In conjunction with the amendments to the Employment Agreements, effective as of October 29, 2007, the Company entered into an amendment to the Purchase Agreement, dated as of March 9, 2001, as previously amended, between the Company and the Executives (the "Purchase Agreement").  The amendment to the Purchase Agreement increases the maximum number of shares of the Company's common stock that the Executives are permitted to beneficially own from 28% to 33% of the total outstanding shares.
 
In addition, effective as of October 29, 2007, the Company amended the Rights Agreement dated as of April 16, 1991, as previously amended, between the Company and American Stock Transfer & Trust Company, as Rights Agent (the "Rights Agreement"), to increase the number of shares of common stock that the Executives are permitted to own without triggering a distribution of common stock purchase rights in accordance with the Rights Agreement.
 
These amendments were unanimously approved by the Company's independent directors.
 
 
 
 
 
 
 
 
 
 
 
 
 
 
 
 
 
 
 
 
 

 

53


 
Item 9.
Changes in and Disagreements with Accountants on Accounting and Financial Disclosure

 
On November 17, 2006, our Finance and Audit Committee of the Board of Directors (the “Audit Committee”) dismissed Ernst & Young LLP (“E&Y”), our current independent registered public accounting firm.

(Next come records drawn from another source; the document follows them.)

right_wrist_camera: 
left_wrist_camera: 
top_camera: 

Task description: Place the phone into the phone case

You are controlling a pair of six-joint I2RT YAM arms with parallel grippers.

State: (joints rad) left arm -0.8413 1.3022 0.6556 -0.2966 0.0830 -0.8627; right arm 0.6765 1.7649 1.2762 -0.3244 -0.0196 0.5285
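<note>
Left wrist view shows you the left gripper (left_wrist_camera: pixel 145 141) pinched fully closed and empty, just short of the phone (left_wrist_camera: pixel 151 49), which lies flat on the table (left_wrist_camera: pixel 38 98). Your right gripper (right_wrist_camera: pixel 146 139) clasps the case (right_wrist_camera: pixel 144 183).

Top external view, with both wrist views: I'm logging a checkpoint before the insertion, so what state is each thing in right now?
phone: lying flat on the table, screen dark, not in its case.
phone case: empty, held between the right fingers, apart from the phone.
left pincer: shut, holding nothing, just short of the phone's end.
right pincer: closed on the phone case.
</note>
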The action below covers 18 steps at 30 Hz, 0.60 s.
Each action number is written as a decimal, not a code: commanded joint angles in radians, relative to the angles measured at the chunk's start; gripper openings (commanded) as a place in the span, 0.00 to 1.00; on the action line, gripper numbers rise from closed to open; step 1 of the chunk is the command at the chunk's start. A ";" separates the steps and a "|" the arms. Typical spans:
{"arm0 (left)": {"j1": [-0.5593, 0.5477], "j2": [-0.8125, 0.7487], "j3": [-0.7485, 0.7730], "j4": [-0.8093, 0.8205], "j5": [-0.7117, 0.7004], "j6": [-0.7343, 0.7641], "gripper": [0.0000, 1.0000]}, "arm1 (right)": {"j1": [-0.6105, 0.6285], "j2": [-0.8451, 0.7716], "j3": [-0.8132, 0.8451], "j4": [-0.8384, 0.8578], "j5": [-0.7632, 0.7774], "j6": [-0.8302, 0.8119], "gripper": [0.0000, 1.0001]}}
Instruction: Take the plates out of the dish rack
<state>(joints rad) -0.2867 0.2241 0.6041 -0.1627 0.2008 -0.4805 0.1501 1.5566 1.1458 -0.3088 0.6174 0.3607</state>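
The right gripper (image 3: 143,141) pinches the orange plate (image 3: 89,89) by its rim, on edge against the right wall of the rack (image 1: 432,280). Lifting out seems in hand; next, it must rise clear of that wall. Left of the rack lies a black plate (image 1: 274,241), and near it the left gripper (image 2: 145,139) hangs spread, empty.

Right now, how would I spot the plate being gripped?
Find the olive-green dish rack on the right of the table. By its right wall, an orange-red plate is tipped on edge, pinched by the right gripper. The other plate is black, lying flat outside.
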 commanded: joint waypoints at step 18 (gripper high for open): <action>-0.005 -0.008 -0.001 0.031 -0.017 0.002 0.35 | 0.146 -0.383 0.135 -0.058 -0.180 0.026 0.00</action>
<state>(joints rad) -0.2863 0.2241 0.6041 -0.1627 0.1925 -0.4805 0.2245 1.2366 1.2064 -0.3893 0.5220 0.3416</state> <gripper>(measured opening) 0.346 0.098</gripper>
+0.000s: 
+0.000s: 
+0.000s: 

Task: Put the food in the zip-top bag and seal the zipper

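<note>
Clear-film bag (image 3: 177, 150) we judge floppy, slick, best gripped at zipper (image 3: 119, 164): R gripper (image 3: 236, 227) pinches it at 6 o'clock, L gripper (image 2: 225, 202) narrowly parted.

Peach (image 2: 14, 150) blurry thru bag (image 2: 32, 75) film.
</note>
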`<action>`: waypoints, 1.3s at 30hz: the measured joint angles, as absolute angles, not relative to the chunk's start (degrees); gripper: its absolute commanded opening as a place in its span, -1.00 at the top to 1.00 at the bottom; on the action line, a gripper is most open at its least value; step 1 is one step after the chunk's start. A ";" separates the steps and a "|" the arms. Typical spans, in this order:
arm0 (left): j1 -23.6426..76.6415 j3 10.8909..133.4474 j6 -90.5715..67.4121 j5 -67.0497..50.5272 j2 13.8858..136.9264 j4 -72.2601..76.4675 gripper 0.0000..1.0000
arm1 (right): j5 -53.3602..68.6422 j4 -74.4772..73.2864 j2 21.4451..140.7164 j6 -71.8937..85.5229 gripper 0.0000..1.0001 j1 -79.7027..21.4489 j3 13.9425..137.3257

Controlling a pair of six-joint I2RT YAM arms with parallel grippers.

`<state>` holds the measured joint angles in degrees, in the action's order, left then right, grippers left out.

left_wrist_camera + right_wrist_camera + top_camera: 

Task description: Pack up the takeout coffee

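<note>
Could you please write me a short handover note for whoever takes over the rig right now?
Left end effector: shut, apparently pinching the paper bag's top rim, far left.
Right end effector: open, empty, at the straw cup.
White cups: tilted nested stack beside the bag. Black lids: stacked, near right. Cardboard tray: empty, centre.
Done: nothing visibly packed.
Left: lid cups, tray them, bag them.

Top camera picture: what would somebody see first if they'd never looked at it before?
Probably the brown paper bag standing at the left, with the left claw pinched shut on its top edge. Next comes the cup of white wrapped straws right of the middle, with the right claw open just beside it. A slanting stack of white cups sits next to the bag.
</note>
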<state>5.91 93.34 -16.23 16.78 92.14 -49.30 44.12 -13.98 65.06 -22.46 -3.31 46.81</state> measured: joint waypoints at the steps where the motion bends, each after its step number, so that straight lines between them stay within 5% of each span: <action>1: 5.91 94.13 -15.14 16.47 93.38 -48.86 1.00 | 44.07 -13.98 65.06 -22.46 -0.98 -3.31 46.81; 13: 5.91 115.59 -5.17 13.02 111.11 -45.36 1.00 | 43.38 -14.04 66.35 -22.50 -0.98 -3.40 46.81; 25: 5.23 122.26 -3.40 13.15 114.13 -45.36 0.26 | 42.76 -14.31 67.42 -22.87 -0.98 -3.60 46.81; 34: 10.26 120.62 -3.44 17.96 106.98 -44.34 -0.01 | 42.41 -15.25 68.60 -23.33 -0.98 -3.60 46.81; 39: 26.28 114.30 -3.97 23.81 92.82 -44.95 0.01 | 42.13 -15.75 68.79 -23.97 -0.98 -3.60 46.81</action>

E&Y’s reports on our financial statements for the years ended August 30, 2006 and August 31, 2005 did not contain an adverse opinion or a disclaimer of opinion and were not qualified or modified as to uncertainty, audit scope or accounting principle.  During the fiscal years ended August 30, 2006 and August 31, 2005, and the subsequent interim periods through the date of dismissal, there were no disagreements with E&Y on any matters of accounting principles or practices, financial statement disclosure, or auditing scope procedures which, if not resolved to E&Y’s satisfaction, would have caused E&Y to make reference in its reports on our financial statements for such years.  During the fiscal years ended August 30, 2006 and August 31, 2005, and the subsequent interim periods through the date of dismissal, there were no “reportable events,” as such term is defined in Item 304(a)(1)(v) of Regulation S-K, except for the material weakness identified as of November 17, 2004 and February 9, 2005, reported by management in Item 4 of its quarterly reports on Form 10-Q/A and 10-Q both filed on March 29, 2005.  The reports indicate that we did not maintain effective internal control over financial reporting as of November 17, 2004 and February 9, 2005 due to our determination, like many other retail and restaurant companies, that its historical methods of accounting for scheduled rent increases, and of determining lives used in the calculation of depreciation of leasehold improvements for certain leased properties, were not in accordance with U.S. Generally Accepted Accounting Principles.  As a result, we restated our previously issued fiscal 2005 first quarter Form 10-Q and previously issued audited consolidated financial statements for fiscal years 2004, 2003 and 2002.

On November 17, 2006, the Audit Committee appointed Grant Thornton LLP as our independent registered public accounting firm for the fiscal year ended August 29, 2007.

We have had no disagreements with our accountants on any accounting or financial disclosures.
 
Item 9A.
Controls and Procedures

Evaluation of Disclosure Control and Procedures

Our management, under the supervision and with the participation of our Chief Executive Officer and Chief Financial Officer, has evaluated the effectiveness of our disclosure controls and procedures (as such term is defined in Rule 13a-15(e) under the Securities Exchange Act of 1934, as amended (the “Exchange Act”), as of August 29, 2007. Based on that evaluation, our Chief Executive Officer and Chief Financial Officer have concluded that, as of August 29, 2007, our disclosure controls and procedures were effective in providing reasonable assurance that information required to be disclosed by us in the reports that we file or submit under the Exchange Act is recorded, processed, summarized and reported within the time periods specified in the SEC’s rules and forms. For Management’s Report on Internal Control over Financial Report, see “Financial Statements and Supplementary Data - Report of Management” in Item 8 of this report.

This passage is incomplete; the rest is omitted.